I’ve been thinking out loud with my friend Mallory, and here’s what is finally settling in my heart. I’ve heard these things before, but it’s finally making sense.
In Dating Delilah, Pastor Judah says, “Guys, has the woman you are considering marrying put her life on hold in search of a man who can bring her definition and direction? I didn’t marry that kind of woman. I knew that Chelsea was going to change the world whether I married her or not and I wanted to join her team. You have to understand that you individually have a purpose outside of a relationship with another person. God has a plan just for you!”
…Isn’t that sweet?
I finally get it! My plan for my future can’t be, “I want to get married and be a missionary.” Yes, I would love for that to happen, but I need to be seeking what God wants me to do, and not let my future be dependent on getting married. Maybe God wants me to be single for the rest of my life. Yikes. That’s a terrifying thought! But my point is, I need to be ok with that if it’s God’s plan.

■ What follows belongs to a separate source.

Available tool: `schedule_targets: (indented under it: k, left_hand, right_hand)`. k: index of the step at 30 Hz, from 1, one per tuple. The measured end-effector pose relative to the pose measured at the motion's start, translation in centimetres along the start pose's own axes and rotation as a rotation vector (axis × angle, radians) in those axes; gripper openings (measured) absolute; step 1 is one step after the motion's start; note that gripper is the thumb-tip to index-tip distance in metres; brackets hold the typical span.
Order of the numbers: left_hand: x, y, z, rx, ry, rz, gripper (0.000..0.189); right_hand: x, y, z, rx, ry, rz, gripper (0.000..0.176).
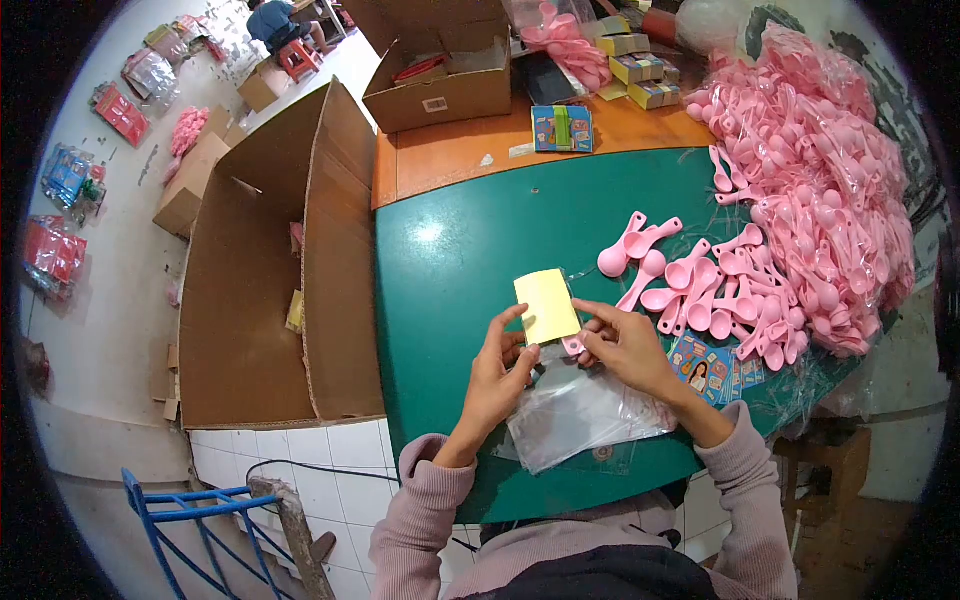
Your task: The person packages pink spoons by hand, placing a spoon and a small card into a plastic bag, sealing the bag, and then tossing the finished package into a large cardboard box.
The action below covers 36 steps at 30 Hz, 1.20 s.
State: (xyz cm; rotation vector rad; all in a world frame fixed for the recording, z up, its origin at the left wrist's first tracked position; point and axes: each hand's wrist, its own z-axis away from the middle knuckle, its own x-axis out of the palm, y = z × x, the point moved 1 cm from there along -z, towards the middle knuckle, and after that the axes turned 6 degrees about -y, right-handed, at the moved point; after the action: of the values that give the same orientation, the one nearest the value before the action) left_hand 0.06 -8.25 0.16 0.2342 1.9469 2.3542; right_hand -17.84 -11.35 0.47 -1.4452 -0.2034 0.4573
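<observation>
A yellow card (547, 306) is held upright over the green table. My left hand (497, 375) grips its left and lower edge between thumb and fingers. At its right side, my right hand (625, 350) is closed with a pink piece (573, 344) at its fingertips, mostly hidden. Clear plastic bags (580, 415) lie beneath my hands on the green tabletop (460, 260). Loose pink spoons (700, 290) are spread to the right, beside printed blue cards (703, 368).
A large pile of bagged pink spoons (810, 180) stands at the right. An open cardboard box (250, 290) is at the left, another (440, 100) at the back. Bundled cards (563, 129) lie beyond the green surface. A seated person (272, 22) is far back.
</observation>
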Motion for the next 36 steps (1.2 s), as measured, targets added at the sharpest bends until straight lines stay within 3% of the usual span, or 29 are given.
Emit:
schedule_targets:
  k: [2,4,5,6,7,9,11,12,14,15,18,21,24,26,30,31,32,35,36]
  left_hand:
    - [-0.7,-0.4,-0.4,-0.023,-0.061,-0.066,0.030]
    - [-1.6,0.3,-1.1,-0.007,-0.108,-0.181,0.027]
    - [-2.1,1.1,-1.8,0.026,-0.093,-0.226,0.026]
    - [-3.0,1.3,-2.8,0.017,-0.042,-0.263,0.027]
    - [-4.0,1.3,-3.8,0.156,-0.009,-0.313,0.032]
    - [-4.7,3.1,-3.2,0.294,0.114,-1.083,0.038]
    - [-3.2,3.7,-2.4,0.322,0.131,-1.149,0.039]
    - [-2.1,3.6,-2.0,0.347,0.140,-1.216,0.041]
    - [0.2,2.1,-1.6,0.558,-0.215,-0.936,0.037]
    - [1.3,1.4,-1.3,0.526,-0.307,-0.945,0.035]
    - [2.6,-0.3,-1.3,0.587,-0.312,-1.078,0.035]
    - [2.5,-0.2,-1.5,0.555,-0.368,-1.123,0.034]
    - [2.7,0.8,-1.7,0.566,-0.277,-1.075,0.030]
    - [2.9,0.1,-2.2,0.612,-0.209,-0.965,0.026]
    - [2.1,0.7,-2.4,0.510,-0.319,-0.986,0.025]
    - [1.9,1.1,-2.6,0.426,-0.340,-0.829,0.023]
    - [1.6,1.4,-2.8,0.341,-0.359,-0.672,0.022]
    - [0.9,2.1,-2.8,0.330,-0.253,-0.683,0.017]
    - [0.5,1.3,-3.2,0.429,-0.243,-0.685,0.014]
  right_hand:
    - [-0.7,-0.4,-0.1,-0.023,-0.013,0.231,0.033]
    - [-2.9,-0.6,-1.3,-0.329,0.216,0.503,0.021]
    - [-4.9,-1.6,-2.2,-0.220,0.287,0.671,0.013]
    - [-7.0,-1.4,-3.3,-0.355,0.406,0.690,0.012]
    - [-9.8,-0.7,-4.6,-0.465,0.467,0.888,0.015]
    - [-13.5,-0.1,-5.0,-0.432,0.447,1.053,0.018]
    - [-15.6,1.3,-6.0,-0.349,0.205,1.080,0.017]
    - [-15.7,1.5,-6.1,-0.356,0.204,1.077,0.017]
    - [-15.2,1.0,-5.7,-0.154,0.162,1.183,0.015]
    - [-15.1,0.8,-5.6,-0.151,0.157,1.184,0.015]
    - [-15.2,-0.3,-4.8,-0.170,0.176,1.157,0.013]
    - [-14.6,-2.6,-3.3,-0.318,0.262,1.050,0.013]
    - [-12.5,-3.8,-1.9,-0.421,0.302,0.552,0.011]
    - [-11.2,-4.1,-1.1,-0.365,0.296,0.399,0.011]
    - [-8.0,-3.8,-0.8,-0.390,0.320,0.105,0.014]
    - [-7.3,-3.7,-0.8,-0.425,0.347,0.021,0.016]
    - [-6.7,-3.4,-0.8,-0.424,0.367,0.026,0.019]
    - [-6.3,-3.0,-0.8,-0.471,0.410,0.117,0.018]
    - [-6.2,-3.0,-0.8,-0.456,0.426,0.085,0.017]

I want someone to come in and complete me so that we can go do amazing things for God’s kingdom together, but I think God wants me to be ok with just bringing glory to Him by myself. I need to be complete with just me and God, then maybe I can fall in love. I need to be ok with whatever God is leading me into without being dependent on having someone else there. If God is calling me to teach overseas as a missionary, I need to be able to do that without a husband in the plan.
I need to be complete with just God, with or without a man. If I find completion in God, then I will be able to let the the relationship I have with my husband complement my relationship with God. My life will still only be complete with God and not more complete with the man.
I’m letting out a huge sigh of relief. It just makes sense. Now, if only I could begin to let God complete me instead of trying everything on my own. One step at a time, right?